- Required action -
The expected answer is the complete listing, reproduced character for character.
═════ Information supplied ═════
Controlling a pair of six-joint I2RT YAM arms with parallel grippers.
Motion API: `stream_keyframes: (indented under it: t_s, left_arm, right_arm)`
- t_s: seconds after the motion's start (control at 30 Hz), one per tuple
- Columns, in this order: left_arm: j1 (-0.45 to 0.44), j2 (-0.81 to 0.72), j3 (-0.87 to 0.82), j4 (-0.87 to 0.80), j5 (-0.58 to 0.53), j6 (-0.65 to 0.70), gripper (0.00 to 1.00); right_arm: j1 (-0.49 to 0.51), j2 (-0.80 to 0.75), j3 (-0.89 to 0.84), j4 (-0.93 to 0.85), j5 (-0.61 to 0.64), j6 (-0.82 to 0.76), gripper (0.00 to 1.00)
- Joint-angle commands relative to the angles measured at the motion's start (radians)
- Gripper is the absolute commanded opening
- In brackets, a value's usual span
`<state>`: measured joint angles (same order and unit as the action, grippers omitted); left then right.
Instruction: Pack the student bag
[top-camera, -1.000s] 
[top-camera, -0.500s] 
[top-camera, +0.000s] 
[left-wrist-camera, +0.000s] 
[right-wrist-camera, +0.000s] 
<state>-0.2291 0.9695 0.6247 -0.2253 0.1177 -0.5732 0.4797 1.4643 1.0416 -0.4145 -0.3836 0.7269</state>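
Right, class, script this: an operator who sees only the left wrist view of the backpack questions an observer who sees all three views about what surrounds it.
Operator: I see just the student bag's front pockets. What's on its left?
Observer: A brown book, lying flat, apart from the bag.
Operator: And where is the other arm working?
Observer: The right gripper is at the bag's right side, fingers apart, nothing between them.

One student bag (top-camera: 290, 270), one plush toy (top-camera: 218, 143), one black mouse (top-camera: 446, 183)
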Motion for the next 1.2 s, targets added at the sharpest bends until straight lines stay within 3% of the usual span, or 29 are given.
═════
- Problem solution -
Controlling a pair of six-joint I2RT YAM arms with parallel grippers.
Motion API: `stream_keyframes: (indented under it: t_s, left_arm, right_arm)`
- t_s: seconds after the motion's start (control at 30 Hz), one per tuple
- Columns, in this order: left_arm: j1 (-0.45 to 0.44), j2 (-0.81 to 0.72), j3 (-0.87 to 0.82), j4 (-0.87 to 0.80), j5 (-0.58 to 0.53), j6 (-0.65 to 0.70), gripper (0.00 to 1.00); right_arm: j1 (-0.49 to 0.51), j2 (-0.80 to 0.75), j3 (-0.89 to 0.84), j4 (-0.93 to 0.85), j5 (-0.61 to 0.64), j6 (-0.82 to 0.76), gripper (0.00 to 1.00)
- Joint-angle commands relative to the angles measured at the motion's start (radians)
- Gripper is the absolute commanded opening
- In brackets, a value's usual span
`<state>`: measured joint angles (same order and unit as the action, grippers omitted); left then right.
Instruction: Pack the student bag
[top-camera, -1.000s] 
[top-camera, -0.500s] 
[top-camera, +0.000s] 
[left-wrist-camera, +0.000s] 
[right-wrist-camera, +0.000s] 
<state>-0.2291 0.9695 0.6247 -0.2253 0.1177 -0.5732 0.4797 1.4643 1.0416 -0.4145 -0.3836 0.7269</state>
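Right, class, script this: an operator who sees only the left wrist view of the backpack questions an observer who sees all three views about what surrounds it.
Operator: I see just the student bag's front pockets. What's on its left?
Observer: A brown book, lying flat, apart from the bag.
Operator: And where is the other arm working?
Observer: The right gripper is at the bag's right side, fingers apart, nothing between them.

One student bag (top-camera: 290, 270), one plush toy (top-camera: 218, 143), one black mouse (top-camera: 446, 183)
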Motion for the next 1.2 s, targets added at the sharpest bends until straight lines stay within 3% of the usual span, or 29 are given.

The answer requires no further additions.